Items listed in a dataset
____
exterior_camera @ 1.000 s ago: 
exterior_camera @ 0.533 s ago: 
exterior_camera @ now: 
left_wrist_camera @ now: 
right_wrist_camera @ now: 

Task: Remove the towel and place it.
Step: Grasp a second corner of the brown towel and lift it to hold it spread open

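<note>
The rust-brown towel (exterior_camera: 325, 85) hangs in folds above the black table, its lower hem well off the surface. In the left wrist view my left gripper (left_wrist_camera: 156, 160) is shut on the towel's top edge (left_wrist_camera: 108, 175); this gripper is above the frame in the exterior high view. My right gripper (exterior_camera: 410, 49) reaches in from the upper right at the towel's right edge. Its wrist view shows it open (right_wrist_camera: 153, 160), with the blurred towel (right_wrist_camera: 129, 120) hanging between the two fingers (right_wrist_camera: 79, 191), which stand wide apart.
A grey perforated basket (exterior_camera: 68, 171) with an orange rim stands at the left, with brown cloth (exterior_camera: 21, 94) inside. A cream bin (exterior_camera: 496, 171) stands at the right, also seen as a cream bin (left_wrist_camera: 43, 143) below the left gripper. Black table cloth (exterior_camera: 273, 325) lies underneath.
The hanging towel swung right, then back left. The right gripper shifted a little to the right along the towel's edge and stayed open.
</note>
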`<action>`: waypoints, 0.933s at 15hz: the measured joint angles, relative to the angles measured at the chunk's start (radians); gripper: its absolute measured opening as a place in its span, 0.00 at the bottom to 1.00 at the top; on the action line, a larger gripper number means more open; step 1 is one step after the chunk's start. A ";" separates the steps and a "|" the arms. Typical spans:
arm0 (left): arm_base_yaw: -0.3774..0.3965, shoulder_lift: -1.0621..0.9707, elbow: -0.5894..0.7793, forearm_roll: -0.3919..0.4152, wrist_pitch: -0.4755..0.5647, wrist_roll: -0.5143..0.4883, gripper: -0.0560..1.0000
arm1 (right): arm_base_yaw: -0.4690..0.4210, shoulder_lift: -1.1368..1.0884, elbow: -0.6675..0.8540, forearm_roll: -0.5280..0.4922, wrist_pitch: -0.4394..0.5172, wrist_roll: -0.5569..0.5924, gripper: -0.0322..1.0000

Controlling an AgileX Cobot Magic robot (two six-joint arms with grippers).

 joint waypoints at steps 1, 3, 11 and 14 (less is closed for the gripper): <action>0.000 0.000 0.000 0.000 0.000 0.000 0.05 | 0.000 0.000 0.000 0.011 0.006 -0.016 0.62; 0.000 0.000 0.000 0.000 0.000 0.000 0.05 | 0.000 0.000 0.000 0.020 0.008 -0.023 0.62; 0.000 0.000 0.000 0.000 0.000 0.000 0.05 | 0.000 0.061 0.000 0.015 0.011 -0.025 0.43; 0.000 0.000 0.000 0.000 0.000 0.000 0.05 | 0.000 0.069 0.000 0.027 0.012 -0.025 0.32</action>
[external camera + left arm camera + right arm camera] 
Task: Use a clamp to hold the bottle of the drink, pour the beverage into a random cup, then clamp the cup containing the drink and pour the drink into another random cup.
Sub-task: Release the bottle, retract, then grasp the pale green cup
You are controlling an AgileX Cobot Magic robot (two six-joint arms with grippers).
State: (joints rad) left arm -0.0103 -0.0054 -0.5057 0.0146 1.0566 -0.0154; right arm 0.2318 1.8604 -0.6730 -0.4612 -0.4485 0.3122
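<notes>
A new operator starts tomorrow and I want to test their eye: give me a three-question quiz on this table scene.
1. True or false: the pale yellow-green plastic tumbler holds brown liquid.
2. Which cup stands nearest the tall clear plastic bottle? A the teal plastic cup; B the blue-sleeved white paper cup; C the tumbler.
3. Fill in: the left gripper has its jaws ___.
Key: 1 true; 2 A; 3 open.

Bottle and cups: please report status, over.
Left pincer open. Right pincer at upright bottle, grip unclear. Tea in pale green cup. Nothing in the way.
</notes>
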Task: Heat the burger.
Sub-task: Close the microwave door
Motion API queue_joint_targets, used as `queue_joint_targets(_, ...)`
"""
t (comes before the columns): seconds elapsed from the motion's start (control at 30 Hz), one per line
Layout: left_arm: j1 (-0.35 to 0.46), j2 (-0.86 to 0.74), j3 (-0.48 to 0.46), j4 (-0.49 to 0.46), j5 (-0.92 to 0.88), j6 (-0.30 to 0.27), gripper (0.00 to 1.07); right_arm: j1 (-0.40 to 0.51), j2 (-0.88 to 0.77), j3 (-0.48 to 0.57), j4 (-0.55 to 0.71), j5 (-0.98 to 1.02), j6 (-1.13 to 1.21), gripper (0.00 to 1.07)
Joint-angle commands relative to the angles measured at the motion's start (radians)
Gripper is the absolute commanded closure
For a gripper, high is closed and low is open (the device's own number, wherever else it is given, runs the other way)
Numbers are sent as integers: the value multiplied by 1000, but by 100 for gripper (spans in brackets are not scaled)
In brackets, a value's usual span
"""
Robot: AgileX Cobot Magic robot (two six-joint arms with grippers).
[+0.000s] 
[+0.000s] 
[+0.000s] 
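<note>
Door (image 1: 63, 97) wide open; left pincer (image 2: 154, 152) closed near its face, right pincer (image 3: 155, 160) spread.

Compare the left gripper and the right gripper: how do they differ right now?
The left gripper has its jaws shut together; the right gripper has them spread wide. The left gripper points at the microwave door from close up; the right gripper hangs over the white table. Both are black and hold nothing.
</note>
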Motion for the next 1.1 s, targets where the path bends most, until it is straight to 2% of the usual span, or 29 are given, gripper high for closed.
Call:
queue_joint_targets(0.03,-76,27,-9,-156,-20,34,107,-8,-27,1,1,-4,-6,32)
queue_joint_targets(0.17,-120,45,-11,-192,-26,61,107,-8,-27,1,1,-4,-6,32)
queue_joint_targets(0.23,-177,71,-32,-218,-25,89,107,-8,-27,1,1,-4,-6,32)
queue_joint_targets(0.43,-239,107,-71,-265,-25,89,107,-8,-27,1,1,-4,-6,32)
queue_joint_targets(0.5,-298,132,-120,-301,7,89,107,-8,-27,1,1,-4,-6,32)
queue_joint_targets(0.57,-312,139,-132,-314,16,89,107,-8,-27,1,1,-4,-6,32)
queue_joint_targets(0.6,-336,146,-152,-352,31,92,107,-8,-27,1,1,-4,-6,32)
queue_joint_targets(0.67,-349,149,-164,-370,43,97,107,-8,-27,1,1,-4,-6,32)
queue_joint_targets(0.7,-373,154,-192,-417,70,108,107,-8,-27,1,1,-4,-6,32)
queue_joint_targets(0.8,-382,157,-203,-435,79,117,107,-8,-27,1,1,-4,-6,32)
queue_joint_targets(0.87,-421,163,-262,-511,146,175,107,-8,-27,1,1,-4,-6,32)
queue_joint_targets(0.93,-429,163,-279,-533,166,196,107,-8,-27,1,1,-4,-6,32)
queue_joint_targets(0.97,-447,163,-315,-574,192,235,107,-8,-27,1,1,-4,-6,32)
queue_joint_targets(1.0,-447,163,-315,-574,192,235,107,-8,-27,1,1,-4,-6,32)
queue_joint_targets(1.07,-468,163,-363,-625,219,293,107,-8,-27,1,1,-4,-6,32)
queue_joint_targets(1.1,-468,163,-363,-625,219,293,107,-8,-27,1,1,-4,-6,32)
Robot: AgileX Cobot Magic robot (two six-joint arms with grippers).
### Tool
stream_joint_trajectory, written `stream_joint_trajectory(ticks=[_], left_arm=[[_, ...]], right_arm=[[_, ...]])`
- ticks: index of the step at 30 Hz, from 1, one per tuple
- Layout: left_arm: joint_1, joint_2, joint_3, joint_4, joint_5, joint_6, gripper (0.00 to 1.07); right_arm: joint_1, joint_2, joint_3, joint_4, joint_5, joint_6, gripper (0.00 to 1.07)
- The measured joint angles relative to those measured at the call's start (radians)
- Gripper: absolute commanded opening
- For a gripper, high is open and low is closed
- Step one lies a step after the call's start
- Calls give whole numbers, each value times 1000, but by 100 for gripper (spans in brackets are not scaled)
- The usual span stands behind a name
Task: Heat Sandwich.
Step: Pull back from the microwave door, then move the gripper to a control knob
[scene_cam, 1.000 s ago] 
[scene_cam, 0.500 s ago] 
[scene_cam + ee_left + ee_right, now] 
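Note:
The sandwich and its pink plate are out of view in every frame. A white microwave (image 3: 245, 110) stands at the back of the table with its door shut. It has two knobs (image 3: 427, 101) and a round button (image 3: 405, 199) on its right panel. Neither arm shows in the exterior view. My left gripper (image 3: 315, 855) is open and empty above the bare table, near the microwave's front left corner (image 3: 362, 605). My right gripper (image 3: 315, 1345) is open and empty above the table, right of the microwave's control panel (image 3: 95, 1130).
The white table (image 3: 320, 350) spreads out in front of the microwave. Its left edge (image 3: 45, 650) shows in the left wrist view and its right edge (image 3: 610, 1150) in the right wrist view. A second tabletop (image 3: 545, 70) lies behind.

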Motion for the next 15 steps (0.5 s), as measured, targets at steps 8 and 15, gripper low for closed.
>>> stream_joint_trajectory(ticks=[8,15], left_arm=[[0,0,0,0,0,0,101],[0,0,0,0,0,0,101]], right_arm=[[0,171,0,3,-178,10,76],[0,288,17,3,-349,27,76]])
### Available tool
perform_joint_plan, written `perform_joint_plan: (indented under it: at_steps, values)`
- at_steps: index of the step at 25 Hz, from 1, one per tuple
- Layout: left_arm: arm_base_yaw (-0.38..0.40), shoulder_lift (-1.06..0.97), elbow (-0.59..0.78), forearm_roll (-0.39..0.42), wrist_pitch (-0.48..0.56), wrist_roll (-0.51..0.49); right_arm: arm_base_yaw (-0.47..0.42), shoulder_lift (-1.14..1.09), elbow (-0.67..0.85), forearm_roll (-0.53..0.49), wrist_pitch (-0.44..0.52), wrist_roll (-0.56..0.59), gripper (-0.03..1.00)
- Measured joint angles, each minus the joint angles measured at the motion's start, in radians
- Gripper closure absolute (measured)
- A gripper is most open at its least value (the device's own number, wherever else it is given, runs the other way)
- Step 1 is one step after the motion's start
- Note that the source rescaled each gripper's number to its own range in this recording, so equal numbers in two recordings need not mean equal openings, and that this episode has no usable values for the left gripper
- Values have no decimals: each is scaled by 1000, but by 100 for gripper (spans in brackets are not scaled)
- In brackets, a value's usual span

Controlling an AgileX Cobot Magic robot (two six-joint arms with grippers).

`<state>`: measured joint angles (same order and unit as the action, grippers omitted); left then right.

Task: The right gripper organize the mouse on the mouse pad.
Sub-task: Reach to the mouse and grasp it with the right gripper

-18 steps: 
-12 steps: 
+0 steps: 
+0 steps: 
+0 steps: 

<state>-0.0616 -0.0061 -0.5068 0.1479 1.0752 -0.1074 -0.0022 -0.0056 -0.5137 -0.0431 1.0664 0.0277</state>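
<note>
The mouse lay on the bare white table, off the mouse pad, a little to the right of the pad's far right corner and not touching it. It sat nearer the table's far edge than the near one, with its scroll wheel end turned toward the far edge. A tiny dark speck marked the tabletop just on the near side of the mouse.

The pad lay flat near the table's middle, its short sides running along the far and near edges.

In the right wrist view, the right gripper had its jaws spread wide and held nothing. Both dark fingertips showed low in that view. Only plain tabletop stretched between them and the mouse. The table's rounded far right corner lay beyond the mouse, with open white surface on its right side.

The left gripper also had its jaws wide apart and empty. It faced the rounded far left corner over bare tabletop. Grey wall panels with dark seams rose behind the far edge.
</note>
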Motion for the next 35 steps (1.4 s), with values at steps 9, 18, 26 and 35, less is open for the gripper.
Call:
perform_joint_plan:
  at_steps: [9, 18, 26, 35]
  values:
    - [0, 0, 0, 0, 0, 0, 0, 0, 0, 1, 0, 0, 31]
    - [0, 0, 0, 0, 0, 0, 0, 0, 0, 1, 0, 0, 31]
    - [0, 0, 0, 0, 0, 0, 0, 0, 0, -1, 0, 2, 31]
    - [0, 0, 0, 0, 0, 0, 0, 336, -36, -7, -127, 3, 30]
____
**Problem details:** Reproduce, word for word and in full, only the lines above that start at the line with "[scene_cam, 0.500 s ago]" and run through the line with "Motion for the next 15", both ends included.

**Output of the exercise:**
[scene_cam, 0.500 s ago] 
[scene_cam + ee_left + ee_right, now] 
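Note:
The sandwich and its pink plate are out of view in every frame. A white microwave (image 3: 245, 110) stands at the back of the table with its door shut. It has two knobs (image 3: 427, 101) and a round button (image 3: 405, 199) on its right panel. Neither arm shows in the exterior view. My left gripper (image 3: 315, 855) is open and empty above the bare table, near the microwave's front left corner (image 3: 362, 605). My right gripper (image 3: 315, 1345) is open and empty above the table, right of the microwave's control panel (image 3: 95, 1130).
The white table (image 3: 320, 350) spreads out in front of the microwave. Its left edge (image 3: 45, 650) shows in the left wrist view and its right edge (image 3: 610, 1150) in the right wrist view. A second tabletop (image 3: 545, 70) lies behind.
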
Motion for the next 15 steps (0.5 s), as measured, targets at steps 8 and 15, gripper low for closed.

There's nothing left to add to the answer.